Boethius would also introduce irrational numbers as a way to explain geometry, like the sides of the triangles (Masi 91). Outside of translating the Greek works, Boethius’ works would become popular in the Middle Ages, “We must conclude that the Boethian mathematics enjoyed an extraordinary increase in popularity and influence between 1200 and 1600,” (Masi 81). His book would even become the text book during the middle ages, “Moreover, for the teaching of the first of the quadrivial arts, arithmetic, the Boethian De Institutione Arithmetica appears to have maintained its position as a basic text, and his was the case despite the fact that there were available for the study of arithmetic in the thirteenth century, in its various practical as well as other aspects, a wealth of materials both old and new,” (Kibre 72). Boethius’ works would go on unchallenged until Roger Bacon. However these two both believed that education needed a solid base of mathematics (Masi 92). Bacon would disagree with the order in which the quadrivium be placed, however he did agree with Boethius on the teaching of arithmetic, the species of numbers and the reasons for their operations (Kibre76). Boethius would also write a work on music.

Music was another sub-category of the quadrivium and was another topic Boethius would translate Greek works and write his own treatise on. During the Medieval and Middle Ages, chant was the source of music. Chant was only used by the Catholic Church and was in Latin, the chants were used to help the common people memorize scripture. The irony of this last statement is that most people could not speak Latin thus they did not know what they saying. The first part of Boethius’ book dealt with chant and how it should be organized. Boethius would organize the chants into tonaries, or the classifying of chants according to their tonal and melodic similarities (Bower 164). Boethius would place the chants based off their church modes which were: Lydian, Dorian, Myxolydian, Phrygian, Hypo-Phrygian, Hypo-Dorian, Hypo-Lydian, and Hypo-Myxolydian, church modes are based off which note they start on. After establishing the tonaries, Boethius would move on to compiling works into two categories, practical tonaries, those used by professional singers to check the tone of a chant, and didactic tonaries, those used to teach students the basic qualities of each tone (Bower 164). Boethius would treat music differently compared to his contemporaries. He took a more analytical approach whereas his peers believed in the mysticism of music. To Boethius, the main approach to musical pitch was qualitative rather than quantitative (Bower 165).

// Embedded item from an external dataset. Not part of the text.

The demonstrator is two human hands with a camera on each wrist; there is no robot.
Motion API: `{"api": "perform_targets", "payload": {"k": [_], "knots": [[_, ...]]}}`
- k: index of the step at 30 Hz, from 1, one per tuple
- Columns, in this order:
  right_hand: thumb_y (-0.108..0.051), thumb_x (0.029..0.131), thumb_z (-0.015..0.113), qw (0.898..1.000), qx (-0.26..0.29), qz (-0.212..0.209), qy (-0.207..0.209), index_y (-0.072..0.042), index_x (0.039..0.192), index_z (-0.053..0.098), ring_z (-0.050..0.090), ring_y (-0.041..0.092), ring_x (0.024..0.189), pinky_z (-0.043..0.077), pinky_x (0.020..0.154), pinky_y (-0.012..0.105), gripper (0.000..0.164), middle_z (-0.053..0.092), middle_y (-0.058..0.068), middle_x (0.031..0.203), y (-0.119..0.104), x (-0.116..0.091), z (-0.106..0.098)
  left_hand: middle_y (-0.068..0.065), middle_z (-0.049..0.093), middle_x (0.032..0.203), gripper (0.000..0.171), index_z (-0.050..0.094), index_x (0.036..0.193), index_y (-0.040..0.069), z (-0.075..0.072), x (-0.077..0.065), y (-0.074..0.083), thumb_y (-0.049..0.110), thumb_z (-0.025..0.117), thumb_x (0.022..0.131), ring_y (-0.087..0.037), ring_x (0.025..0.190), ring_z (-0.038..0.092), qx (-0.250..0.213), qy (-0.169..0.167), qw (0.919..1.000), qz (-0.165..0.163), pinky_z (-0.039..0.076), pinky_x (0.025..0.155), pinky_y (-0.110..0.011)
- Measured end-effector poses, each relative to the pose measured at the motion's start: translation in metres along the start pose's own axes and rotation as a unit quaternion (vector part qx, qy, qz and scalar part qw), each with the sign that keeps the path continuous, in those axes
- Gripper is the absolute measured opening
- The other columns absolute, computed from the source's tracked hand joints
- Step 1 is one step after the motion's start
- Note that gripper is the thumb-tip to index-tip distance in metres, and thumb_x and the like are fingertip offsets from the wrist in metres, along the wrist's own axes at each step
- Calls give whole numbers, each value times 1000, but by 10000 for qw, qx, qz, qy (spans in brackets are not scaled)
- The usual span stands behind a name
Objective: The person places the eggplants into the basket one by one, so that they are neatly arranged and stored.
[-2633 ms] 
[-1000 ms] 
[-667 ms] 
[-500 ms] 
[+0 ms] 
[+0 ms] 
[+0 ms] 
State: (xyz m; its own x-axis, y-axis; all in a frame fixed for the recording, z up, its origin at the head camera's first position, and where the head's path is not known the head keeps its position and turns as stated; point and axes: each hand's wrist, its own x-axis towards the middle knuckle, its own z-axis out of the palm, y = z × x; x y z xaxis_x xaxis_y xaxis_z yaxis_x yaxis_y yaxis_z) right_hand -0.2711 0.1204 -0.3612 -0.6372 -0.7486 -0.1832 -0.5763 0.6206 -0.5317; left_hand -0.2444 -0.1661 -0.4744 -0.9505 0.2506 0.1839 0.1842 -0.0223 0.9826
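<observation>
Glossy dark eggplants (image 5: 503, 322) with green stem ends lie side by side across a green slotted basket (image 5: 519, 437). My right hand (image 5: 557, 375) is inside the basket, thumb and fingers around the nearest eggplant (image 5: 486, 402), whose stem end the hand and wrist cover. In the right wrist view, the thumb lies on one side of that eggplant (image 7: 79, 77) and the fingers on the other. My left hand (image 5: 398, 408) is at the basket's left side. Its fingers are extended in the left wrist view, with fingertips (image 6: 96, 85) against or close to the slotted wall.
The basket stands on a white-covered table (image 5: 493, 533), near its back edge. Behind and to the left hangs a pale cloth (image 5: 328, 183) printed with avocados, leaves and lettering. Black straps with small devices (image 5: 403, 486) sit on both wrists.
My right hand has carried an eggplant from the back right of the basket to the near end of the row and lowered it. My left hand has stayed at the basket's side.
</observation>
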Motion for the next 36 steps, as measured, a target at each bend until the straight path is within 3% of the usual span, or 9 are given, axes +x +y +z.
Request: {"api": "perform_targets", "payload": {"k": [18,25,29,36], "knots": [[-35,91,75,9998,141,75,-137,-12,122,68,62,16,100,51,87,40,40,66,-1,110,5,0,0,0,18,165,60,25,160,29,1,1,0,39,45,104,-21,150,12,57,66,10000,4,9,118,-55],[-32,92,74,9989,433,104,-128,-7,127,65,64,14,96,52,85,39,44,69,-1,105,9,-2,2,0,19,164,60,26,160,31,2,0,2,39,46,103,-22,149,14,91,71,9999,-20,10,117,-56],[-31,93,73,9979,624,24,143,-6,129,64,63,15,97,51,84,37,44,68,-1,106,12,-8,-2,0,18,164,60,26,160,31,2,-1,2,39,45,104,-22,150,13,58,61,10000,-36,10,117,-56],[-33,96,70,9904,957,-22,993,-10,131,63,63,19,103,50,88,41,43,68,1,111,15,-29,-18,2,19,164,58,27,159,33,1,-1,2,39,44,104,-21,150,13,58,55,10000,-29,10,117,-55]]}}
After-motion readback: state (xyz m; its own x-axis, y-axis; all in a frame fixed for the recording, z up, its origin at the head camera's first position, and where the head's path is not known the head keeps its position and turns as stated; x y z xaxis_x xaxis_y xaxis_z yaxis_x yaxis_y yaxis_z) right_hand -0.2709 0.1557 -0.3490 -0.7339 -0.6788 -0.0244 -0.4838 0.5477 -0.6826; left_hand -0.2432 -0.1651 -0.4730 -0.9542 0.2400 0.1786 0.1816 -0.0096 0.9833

Boethius believed that one could mathematically analyze music in order to learn how to better write music; in essence he created the first step towards music theory. Boethius affirms that one holds immutable truths concerning music when one knows the related mathematical quantity in the proportions of consonances (Bower 166), in Boethius’ time this would be the examination of one tone to another. For example when one strikes a string and touches it in the middle the octave is sounded thus the relationship between a note and an octave must be 1:2. Boethius would base his math off of Pythagoras. Boethius also argues that the practicing artist is separated from musical science, and thus is not worthy to be named a musician (Bower 166), in other words if a musician does not understand the theory behind it they do not fully grasp it and in fact are missing an element to music. Boethius’ works would begin the study of music theory, however like his other works, failed to advance the study of math as a whole.

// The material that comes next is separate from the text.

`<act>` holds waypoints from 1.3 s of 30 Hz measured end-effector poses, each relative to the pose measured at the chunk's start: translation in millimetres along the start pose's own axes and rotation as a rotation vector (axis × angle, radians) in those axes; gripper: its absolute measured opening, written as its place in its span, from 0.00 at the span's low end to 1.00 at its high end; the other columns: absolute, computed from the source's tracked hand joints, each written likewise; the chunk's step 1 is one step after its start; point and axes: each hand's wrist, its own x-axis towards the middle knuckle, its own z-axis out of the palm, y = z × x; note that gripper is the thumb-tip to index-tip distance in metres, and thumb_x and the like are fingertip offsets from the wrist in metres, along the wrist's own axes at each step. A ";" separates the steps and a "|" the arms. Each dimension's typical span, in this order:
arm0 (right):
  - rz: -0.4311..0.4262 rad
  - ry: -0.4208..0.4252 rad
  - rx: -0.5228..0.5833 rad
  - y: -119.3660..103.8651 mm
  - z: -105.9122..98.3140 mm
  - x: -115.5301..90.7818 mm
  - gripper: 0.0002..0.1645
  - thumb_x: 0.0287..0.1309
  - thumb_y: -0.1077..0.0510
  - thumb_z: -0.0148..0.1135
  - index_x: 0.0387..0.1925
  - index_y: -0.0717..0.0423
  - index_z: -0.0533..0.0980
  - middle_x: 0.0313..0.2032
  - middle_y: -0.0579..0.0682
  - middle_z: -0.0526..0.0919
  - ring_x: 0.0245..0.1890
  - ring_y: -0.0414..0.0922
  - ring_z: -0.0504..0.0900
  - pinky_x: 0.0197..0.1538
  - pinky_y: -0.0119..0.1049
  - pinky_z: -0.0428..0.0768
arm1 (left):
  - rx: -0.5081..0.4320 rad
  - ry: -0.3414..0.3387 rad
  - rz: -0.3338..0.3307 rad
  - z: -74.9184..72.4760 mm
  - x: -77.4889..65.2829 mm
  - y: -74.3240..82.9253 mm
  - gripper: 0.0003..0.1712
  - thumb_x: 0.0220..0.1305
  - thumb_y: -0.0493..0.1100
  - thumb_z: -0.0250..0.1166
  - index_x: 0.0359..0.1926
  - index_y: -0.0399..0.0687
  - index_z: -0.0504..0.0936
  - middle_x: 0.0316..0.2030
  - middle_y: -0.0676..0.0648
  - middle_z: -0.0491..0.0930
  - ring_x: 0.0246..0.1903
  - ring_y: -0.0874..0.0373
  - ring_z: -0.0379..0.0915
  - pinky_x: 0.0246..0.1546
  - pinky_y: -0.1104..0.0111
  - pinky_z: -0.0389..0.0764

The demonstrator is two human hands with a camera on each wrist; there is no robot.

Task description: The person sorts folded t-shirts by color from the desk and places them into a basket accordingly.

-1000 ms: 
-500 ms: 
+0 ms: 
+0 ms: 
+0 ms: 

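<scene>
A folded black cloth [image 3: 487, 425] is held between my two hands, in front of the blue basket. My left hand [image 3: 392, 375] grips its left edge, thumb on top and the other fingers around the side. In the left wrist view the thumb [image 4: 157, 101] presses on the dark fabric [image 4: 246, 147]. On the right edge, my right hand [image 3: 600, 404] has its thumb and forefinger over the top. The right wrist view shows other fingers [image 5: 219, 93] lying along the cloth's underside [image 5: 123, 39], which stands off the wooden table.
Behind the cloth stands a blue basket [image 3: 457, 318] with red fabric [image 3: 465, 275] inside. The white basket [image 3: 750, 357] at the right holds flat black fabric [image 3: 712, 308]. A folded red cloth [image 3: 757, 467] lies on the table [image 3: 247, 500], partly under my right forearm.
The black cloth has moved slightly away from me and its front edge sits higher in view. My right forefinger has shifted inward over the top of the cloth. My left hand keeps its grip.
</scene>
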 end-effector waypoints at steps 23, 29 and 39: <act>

The problem with the quadrivium was that it was translated into Latin but never expanded upon. In the Middle Ages the quadrivium was arithmetic, considered as the science of pure numbers; music, regarded as an application of numbers; geometry, or the study of magnitudes such as length, area and volumes at rest; and astronomy, the study of magnitudes in motion (Kline 202), and did not really evolve past that definition. According to Kline, “the introduction of some of the Greek words retarded the awakening of Europe for a couple of centuries. By 1200 or so the extensive writings of Aristotle became reasonably well known. The European intellectuals were pleased and impressed by his vast store of facts, his acute distinctions, his cogent arguments, and his logical arrangement of knowledge,” (Kline 207).However the quadrivium would have an effect on the Church. Once established, the clergy was expected to defend and explain the theology and rebut arguments by reasoning, and mathematics (Kline 202). Today the quadrivium is still used; however it is not referred to as such.

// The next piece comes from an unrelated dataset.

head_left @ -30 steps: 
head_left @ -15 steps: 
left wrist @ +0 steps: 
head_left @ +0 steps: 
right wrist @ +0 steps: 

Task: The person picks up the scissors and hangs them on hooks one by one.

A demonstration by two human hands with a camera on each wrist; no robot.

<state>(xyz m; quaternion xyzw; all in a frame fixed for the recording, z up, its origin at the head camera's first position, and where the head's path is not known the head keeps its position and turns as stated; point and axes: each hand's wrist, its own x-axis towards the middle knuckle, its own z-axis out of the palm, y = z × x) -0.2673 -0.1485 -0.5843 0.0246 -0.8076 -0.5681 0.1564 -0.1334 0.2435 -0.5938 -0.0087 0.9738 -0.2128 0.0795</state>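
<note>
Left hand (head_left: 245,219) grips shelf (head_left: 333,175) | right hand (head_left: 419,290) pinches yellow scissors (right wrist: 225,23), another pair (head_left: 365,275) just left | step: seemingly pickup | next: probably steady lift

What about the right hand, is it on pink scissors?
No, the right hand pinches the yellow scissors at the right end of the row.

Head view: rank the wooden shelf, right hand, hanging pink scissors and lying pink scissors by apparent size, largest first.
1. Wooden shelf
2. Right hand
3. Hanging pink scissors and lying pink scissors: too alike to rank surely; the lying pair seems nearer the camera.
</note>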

Math is now taught to every child in the United States. Most kids will start their training in mathematics in elementary school. Arithmetic is still the first subject taught with addition and subtraction, followed by the basics of geometry. What is interesting is that education today combines basic arithmetic and geometry with multiplication. Astronomy is rarely taught and the basic of music, mainly how to play an instrument, is taught. If one is lucky they will receive a little music theory, however most students do not. Education today however, has grown beyond the quadrivium. Today students are taught trigonometry, an upper level math of geometry, and advanced algebra, upper level arithmetic, and calculus. With the advancement of technology, there is less need for the average person to know astronomy, however for those who go on to study astronomy as their profession will rely on calculus. The study of music has advanced beyond comparison of tones.

Scientists have figured out that music is a disturbance of air in a wave like pattern. Hermann Helmholtz would crack many mysteries behind musical sound. Helmholtz was able to prove that musical sounds were actually complex sine waves, “Where two condensations are added we obtain increased condensation, where two rarefactions are added we have increased rarefaction; while a concurrence of condensation and rarefaction mutually, in whole or in part, destroy or neutralize each other,” (Helmholtz 28), in other words, sounds are created by multiple sine waves that are added together. Helmholtz proved there were multiple sine waves with his invention the Helmholtz resonator which is a bottle that will resonate only one sound, one sine wave, which is part of the complex sine wave (Helmholtz 43). However, this is a more advanced analysis of music. Most students will not learn this unless they go into music as a profession, even then they may not receive this knowledge. Professional musicians, however, will get a healthy dose of music theory. Students today no longer learn only the quadrivium; in fact, students now learn more math and its applications than at any other point in history.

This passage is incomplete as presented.